Tre giorni dopo mette a referto una doppia doppia con la paglia: 17 punti con 7/7 dal campo (!) e 13 rimbalzi in 21 minuti di gioco. Tra fine dicembre e inizio gennaio tiene medie di 7 punti e 7 rimbalzi in 16 minuti di gioco, oppure 16 punti e 15,6 rimbalzi proiettati sui 36 minuti. Da tenere d’occhio perché potremmo ritrovarlo ovunque il prossimo mese.
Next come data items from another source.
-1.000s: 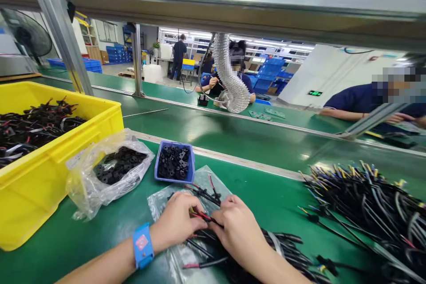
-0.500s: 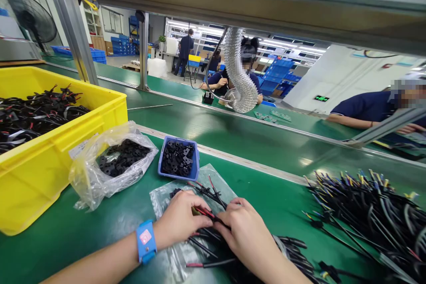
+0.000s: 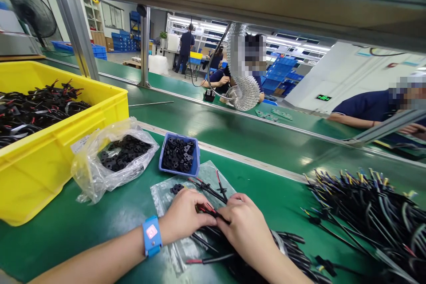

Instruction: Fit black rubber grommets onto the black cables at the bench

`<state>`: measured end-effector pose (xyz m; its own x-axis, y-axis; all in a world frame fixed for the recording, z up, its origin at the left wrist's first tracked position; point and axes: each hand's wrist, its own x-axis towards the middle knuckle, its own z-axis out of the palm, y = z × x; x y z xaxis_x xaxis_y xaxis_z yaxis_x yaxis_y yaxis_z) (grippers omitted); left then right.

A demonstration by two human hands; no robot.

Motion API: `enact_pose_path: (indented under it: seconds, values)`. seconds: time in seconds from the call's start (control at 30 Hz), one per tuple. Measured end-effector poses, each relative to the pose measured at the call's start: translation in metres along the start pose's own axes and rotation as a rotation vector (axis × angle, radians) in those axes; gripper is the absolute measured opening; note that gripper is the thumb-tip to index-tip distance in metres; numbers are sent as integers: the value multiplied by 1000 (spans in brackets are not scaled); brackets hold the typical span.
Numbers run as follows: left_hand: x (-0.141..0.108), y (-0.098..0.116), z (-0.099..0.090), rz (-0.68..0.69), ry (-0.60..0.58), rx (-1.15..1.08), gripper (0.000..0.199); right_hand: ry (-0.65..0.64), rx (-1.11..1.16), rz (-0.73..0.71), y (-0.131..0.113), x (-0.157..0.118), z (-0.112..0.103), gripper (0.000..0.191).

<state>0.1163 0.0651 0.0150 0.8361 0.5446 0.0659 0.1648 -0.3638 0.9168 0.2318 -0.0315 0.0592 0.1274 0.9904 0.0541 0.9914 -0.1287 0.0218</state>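
My left hand [image 3: 186,213], with a blue wrist strap [image 3: 152,236] on its wrist, is closed on the red-and-black end of a cable [image 3: 207,208]. Close beside it, my right hand [image 3: 242,222] pinches the same cable's black sheath; the fingertips hide the exact grip. Under both hands lie more black cables [image 3: 293,248] with red wire ends, partly on a clear plastic bag [image 3: 173,248]. Small black plastic clips [image 3: 177,189] rest on the bag by my left knuckles. Beyond stands a blue bin [image 3: 179,154] of similar black clips.
A yellow crate [image 3: 100,111] of cables stands at left, next to an open clear bag [image 3: 89,173] of black parts. Cables with coloured wire ends [image 3: 376,217] are heaped at right. A flexible duct [image 3: 248,97] hangs beyond the metal rail. Co-workers sit across the bench.
Both hands stay together on the cable with only small finger shifts. My left forearm has moved slightly right, and the whole view has shifted a little.
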Motion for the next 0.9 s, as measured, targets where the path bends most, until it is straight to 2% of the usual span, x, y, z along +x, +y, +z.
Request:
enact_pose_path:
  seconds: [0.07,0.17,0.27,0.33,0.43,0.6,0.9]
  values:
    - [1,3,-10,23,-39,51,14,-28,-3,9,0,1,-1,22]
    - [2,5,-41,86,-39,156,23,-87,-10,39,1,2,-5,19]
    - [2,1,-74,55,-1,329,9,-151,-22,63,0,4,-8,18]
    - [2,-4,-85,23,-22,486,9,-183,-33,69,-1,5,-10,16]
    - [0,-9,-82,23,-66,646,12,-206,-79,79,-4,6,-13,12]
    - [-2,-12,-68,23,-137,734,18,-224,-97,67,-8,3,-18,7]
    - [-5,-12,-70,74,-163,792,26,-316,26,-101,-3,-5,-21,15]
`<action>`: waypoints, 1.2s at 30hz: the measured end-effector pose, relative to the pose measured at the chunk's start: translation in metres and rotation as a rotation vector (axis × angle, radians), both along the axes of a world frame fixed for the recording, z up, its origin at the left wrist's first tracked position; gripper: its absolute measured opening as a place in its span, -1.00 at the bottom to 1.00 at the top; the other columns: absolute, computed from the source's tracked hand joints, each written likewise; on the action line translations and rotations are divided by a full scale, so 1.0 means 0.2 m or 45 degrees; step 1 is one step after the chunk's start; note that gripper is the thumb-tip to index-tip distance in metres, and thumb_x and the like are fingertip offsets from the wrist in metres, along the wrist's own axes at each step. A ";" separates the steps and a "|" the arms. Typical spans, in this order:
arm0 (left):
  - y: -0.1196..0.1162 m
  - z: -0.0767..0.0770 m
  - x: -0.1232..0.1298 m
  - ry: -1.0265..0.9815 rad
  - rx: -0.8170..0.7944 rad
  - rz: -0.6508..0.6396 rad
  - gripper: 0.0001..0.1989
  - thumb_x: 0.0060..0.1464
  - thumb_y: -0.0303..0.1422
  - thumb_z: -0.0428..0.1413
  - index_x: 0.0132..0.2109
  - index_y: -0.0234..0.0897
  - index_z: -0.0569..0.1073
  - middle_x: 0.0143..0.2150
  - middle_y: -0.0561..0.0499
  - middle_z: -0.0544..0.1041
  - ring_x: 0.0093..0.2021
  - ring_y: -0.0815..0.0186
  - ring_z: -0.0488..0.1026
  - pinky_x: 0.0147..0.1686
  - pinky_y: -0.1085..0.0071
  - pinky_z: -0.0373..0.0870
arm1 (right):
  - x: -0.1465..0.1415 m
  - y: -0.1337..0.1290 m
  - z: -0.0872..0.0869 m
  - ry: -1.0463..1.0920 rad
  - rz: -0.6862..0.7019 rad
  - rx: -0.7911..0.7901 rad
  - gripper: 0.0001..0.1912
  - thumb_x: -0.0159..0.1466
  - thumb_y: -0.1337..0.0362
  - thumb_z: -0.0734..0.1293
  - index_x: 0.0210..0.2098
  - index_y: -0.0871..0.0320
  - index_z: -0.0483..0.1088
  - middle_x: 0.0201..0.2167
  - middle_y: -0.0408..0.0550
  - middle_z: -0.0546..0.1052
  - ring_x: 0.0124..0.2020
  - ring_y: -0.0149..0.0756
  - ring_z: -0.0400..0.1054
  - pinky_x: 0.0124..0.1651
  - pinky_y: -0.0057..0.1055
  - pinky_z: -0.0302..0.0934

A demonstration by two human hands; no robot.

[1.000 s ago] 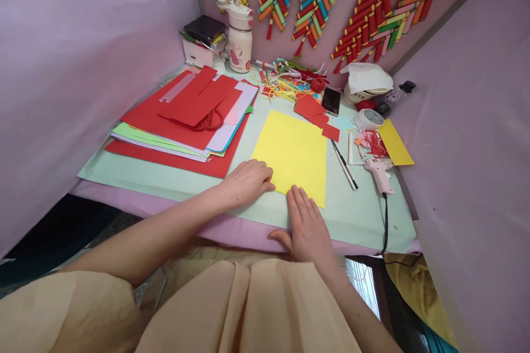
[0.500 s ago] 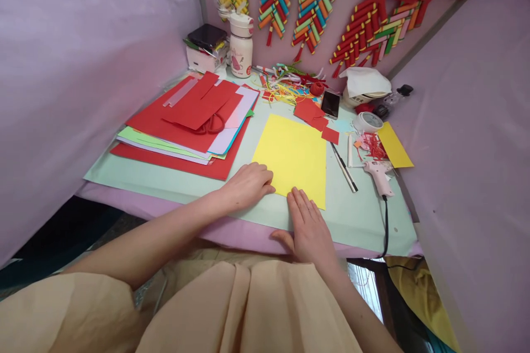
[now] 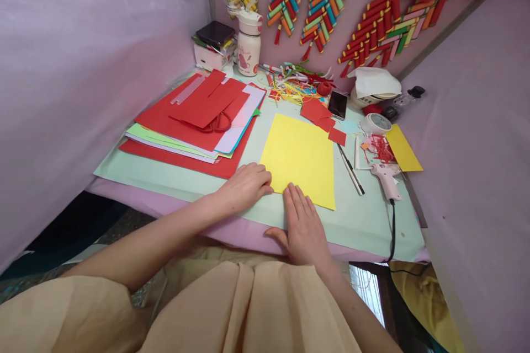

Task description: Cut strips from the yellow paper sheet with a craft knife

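A sheet of yellow paper [image 3: 300,154] lies flat on the pale green tabletop in front of me. My left hand [image 3: 249,185] is at its near left corner, fingers curled and thumb drawn in on the paper's edge. Beside it, my right hand [image 3: 304,226] rests palm down with fingers stretched out, the fingertips on the near edge of the sheet and the thumb out to the left. To the left is a stack of coloured paper [image 3: 182,146], with red-handled scissors [image 3: 221,122] partly under a red piece on top.
Red paper pieces [image 3: 317,110], a phone [image 3: 338,105] and a pen [image 3: 351,171] lie beyond and right of the sheet. A corded glue gun [image 3: 387,179] and a tape roll [image 3: 375,123] sit at the right. A white bottle [image 3: 249,47] stands at the back.
The view has shifted slightly, so the table things appear further right. Both hands have slid a little left along the yellow paper's near edge.
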State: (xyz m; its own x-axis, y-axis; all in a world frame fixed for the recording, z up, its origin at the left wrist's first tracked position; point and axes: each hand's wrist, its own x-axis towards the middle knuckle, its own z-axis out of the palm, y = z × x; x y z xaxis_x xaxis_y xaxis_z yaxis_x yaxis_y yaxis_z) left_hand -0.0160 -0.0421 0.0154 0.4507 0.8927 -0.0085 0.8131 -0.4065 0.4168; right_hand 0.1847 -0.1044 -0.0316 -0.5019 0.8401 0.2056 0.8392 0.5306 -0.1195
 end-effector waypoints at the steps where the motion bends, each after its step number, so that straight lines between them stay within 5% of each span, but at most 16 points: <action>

17. Patrick Baldwin (↑ 11)
Salto in avanti che ha del clamoroso per Patrick Baldwin Jr. Lo scorso mese il rookie degli Warriors era a un passo dall’uscire da questa Rookie Ladder, ma all’improvviso, forse nemmeno lui sa come, a dicembre ha giocato un sacco, segnandone 17 contro Brooklyn il 21 dicembre scorso e 11 contro Utah qualche giorno dopo.
Sicuramente tornerà nei bassifondi di questa classifica, perché ora è stato riassegnato alla G League. E visto che non lo ritroveremo più così in alto, ci sembra il momento giusto per ricordarvi che PBJ, suo soprannome, è anche l’abbreviazione di “panino al burro di arachidi e alla marmellata” (Peanut butter and jelly sandwich), che negli USA rappresenta quello che per noi italiani rappresenta pane e Nutella, ovvero la colazione dei campioni. Così, giusto per farvelo sapere.
18. David Roddy (↑ 4)
Piano piano David Roddy risale la Rookie Ladder. Forse non lo ritroveremo più così in alto, ma intanto il giocatore dei Grizzlies sta facendo vedere un po’ di progressi.
Se il primo mese ha litigato un po’ con le percentuali al tiro (34% scarso dal campo e 25% dalla lunga distanza), nelle ultime settimane Roddy sembra aver aggiustato un po’ la mira, tirando con il 45,2% dal campo nelle ultime 10 partite giocate. La sua produzione non ha potuto che giovarne: career-high da 15 punti lo scorso 15 dicembre e 7,2 punti di media nel mese non sono male per una scelta a fine primo giro, e noi lo premiamo per questo.
19. Christian Braun (↑ 3)
A dicembre ha ritrovato spazio sufficiente in rotazione per inanellare una buona serie di performance. Non spiccherà mai rispetto ai colleghi in termini puramente statistici, ma la capacità di indirizzare il risultato con il giusto approccio difensivo gli fa mantenere grande credito agli occhi di tutto il coaching staff Nuggets.
In occasione della sfida casalinga d’alta classifica contro i Memphis Grizzlies ha rimpiazzato per la prima volta Jamal Murray in quintetto base ereditando anche un accoppiamento a dir poco scomodo con Ja Morant. Nel complesso, se l’è cavata bene, diciamo:
“Ho alzato lo sguardo nel terzo quarto, ne aveva messi 30 quindi stavo sbagliando qualcosa. […] Giocatori del genere faranno sempre i loro numeri. […] Se riesci a renderli il più inefficienti possibile [hai raggiunto] l’obiettivo.”
Il ruolo di jolly non sarà forse quello auspicato da Braun ai nastri di partenza della sua carriera NBA, ma per un rookie inserito nel roster di una contender l’opportunità va sfruttata fino in fondo.
20 Christian Koloko (↑ 4)
Ce l’hai fatta! Pazzo bastardo ce l’hai fatta (semicit. da Jurassic Park). Christian Koloko ha segnato la sua prima tripla NBA in carriera e per la Rookie Ladder può anche finire qua.
Analizziamo come è successo nella partita contro i Suns: il lungo si trova relegato nell’angolo lasciato libero dalla difesa, oltre l’arco dei tre punti. Koloko riceve palla e non ci pensa due volte, alzandosi con una meccanica di tiro neanche così brutta da vedere per un giocatore che gioca il 99% del tempo sotto canestro. E il tiro miracolosamente entra: i commentatori esplodono, la panchina ha le mani tra i capelli, Jeff Dowtin agita asciugamani a destra e a manca.
Insomma, tutto molto bello, ma intanto Koloko perde 4 posizioni: 4,3 punti e 3,6 rimbalzi di media nell’ultimo mese sono un magro bottino per un giocatore che dà la sensazione di avere molto di più tra le sue mani.